ABOUT THIS EXERCISE
Go through the material below, noting each line where the string "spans" appears, and give only the total.

DATA SECTION
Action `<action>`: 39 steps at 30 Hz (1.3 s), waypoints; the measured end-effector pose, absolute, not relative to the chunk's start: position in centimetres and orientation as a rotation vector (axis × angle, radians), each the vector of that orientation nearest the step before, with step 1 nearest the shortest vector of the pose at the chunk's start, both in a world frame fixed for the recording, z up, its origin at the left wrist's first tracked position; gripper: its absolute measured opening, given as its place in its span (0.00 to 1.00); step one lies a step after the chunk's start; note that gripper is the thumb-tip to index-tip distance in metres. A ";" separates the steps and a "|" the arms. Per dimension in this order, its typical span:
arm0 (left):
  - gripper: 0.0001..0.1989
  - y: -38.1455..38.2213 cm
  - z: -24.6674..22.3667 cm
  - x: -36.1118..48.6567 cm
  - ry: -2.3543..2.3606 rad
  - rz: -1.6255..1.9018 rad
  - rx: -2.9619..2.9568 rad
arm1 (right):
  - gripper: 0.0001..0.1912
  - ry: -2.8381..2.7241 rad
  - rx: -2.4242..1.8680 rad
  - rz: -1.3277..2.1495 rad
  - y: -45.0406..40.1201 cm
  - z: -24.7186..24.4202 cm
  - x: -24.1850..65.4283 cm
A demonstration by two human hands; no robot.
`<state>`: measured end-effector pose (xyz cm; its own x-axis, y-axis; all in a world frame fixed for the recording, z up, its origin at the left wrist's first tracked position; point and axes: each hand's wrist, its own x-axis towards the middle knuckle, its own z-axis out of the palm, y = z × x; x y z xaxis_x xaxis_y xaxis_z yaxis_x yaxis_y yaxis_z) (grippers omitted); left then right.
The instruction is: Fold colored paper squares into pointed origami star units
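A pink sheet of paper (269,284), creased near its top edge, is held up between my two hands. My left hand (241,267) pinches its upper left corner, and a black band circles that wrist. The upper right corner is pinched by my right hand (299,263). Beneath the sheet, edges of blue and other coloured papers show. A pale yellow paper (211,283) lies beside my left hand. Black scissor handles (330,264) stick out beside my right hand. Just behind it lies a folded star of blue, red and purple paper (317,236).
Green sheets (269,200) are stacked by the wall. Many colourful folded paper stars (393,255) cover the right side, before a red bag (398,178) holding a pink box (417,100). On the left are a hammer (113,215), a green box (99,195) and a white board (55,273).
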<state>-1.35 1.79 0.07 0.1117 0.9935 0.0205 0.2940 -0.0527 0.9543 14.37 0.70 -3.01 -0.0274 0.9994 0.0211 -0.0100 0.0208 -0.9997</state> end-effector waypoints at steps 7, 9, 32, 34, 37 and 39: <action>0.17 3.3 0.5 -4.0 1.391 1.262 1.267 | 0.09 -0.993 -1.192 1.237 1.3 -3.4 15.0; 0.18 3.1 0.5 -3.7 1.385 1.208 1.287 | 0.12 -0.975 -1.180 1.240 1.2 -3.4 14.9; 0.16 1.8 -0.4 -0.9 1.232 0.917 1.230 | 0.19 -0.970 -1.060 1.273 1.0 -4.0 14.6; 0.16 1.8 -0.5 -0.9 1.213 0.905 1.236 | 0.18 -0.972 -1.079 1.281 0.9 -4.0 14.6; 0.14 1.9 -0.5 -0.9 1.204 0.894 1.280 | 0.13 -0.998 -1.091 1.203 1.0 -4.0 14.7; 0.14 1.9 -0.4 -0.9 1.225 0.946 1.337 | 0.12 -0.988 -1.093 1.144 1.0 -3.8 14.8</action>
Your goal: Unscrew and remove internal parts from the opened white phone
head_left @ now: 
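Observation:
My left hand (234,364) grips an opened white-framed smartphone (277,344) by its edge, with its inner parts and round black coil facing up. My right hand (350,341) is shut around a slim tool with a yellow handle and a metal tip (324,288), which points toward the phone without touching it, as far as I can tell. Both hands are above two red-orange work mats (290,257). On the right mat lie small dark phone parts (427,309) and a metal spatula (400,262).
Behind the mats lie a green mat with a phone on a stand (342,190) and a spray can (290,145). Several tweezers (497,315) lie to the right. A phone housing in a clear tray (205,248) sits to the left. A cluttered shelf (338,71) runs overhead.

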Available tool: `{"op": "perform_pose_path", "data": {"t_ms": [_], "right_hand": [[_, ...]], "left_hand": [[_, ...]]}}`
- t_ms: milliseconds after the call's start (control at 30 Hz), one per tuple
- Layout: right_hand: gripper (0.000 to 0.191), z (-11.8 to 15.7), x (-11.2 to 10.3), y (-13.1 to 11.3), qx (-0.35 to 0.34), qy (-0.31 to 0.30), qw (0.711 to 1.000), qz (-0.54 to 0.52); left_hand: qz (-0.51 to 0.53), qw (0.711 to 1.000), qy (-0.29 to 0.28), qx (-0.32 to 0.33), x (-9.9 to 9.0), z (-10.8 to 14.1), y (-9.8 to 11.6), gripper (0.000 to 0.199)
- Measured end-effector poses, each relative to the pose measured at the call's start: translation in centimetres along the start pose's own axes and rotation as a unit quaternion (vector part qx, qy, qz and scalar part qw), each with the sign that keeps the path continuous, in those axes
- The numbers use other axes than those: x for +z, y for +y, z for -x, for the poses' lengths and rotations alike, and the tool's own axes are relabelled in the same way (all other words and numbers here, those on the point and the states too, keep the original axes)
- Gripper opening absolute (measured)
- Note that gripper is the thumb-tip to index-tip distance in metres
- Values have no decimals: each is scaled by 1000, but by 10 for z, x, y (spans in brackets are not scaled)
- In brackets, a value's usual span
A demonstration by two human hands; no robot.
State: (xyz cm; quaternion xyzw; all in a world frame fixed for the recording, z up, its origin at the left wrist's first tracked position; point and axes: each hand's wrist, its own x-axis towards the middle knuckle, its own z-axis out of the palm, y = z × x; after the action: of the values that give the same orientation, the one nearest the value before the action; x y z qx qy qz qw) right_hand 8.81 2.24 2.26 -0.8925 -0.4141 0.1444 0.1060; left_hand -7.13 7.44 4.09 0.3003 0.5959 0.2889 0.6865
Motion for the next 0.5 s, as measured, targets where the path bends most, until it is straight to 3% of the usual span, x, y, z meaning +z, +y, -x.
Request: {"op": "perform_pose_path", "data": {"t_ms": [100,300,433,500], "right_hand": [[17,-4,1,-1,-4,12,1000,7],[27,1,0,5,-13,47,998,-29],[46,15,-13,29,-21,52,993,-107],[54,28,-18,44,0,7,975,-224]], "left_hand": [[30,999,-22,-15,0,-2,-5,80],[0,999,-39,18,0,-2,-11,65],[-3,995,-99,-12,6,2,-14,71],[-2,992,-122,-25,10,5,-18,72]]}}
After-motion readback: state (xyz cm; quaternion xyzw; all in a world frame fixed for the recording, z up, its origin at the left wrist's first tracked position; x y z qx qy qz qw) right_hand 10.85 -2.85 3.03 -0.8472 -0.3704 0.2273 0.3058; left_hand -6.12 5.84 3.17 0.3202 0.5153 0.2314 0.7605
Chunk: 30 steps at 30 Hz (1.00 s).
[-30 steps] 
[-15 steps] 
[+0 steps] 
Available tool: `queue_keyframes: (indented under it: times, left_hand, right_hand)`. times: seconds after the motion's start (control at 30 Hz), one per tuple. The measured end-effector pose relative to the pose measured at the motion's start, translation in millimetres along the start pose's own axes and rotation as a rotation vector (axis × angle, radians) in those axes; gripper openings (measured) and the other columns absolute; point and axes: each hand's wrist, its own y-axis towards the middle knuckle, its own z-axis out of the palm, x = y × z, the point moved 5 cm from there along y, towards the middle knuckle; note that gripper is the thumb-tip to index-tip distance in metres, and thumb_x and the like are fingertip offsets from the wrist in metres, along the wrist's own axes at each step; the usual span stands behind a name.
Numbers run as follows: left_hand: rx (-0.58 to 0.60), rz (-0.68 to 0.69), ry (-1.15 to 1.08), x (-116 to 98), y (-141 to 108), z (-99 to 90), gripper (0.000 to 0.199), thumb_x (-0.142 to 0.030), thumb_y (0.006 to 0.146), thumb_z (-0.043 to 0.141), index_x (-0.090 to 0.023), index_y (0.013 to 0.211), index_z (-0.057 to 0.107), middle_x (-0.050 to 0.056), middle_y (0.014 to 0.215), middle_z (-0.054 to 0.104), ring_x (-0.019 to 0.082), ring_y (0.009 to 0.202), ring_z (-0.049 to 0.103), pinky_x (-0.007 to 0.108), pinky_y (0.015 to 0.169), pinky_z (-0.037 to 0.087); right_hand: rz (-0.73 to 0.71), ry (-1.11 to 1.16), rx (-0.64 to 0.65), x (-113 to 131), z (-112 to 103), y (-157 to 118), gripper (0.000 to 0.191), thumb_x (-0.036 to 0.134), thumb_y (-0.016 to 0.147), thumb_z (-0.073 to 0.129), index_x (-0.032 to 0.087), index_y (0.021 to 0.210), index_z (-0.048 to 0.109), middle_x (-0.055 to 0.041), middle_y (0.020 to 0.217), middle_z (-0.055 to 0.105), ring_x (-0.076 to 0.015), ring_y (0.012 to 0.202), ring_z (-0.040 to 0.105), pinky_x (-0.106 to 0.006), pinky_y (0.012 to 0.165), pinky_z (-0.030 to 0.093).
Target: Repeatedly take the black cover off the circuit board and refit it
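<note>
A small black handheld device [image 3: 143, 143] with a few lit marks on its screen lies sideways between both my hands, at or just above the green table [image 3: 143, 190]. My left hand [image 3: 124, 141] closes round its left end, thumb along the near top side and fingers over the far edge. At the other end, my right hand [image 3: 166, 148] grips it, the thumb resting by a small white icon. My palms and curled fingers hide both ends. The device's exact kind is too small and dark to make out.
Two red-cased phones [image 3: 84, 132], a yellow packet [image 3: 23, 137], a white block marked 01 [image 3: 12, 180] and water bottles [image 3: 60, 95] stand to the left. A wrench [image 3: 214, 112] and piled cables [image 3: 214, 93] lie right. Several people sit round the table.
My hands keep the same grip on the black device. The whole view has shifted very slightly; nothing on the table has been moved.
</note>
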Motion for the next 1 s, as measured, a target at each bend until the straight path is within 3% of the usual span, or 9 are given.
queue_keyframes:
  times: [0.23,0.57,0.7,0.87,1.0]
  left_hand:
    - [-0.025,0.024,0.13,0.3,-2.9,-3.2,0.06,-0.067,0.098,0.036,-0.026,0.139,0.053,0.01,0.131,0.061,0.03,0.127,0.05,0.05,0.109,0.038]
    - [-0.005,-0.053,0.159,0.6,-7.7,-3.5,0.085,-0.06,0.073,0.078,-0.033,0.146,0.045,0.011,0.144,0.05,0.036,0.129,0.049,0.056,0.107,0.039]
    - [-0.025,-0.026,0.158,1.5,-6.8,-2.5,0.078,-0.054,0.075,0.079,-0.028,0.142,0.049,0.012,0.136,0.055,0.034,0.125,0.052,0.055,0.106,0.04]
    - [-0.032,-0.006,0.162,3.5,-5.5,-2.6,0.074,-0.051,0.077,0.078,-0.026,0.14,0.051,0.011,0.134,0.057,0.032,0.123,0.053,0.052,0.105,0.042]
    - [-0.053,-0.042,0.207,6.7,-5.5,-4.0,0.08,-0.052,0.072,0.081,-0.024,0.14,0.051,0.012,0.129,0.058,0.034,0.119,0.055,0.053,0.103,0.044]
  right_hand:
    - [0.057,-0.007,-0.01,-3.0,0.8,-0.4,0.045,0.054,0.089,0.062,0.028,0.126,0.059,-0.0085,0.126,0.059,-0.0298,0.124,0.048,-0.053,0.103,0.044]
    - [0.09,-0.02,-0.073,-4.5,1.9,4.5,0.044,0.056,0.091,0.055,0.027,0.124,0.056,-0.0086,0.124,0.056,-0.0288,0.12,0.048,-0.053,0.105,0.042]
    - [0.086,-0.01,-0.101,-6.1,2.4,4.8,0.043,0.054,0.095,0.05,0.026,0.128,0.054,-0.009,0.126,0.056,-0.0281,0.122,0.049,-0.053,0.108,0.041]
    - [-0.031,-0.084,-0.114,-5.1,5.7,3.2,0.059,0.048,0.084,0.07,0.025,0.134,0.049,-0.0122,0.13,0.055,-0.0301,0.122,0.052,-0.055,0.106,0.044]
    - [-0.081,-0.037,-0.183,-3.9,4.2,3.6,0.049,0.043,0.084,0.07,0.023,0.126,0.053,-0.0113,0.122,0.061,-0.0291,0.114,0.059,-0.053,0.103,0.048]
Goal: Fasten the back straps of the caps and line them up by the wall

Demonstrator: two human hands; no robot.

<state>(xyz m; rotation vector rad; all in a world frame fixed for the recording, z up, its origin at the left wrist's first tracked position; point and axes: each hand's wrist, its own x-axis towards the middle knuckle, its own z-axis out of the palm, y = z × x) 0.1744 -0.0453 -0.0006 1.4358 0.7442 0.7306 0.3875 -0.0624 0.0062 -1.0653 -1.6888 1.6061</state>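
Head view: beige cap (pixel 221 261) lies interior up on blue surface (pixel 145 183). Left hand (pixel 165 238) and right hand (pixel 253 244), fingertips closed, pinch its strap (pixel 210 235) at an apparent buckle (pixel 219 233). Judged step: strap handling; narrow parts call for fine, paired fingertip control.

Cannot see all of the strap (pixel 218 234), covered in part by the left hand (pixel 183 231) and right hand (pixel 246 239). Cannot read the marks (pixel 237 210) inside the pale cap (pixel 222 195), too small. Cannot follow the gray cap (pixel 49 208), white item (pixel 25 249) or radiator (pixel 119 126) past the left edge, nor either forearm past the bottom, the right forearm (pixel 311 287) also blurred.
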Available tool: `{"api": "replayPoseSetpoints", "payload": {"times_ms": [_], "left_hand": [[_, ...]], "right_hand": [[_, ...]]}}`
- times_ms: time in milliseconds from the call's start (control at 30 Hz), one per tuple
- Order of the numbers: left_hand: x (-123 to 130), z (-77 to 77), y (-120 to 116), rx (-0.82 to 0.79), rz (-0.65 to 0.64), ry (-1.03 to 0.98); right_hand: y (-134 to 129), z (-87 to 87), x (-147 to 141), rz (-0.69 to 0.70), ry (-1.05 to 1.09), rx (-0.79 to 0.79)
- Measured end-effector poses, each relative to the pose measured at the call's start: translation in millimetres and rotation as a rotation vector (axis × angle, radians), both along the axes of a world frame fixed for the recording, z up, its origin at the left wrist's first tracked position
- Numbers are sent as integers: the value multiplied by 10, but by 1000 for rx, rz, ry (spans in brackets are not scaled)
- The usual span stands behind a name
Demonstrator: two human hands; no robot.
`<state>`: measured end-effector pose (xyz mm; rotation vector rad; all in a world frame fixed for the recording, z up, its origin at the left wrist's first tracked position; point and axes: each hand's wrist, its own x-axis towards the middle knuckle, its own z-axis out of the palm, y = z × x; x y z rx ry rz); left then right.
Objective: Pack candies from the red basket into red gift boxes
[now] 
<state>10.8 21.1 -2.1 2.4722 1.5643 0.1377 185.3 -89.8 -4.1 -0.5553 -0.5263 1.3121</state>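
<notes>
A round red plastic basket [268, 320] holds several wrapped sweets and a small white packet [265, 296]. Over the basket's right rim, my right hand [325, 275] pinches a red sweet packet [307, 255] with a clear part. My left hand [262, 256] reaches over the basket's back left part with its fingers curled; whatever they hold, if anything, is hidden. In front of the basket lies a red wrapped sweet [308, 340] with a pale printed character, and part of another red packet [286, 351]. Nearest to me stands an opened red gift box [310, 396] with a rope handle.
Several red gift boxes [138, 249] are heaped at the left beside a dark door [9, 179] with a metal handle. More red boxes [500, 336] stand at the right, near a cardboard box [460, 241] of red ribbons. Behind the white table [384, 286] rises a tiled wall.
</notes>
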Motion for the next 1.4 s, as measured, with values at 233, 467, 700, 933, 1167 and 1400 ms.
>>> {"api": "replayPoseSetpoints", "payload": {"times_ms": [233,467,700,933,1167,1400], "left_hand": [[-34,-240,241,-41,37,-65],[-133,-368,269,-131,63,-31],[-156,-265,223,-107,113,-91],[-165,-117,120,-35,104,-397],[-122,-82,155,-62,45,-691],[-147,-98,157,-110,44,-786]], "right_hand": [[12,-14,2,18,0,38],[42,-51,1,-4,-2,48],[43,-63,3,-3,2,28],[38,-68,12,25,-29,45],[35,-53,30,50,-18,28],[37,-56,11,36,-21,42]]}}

OUTPUT FOR THIS EXERCISE
2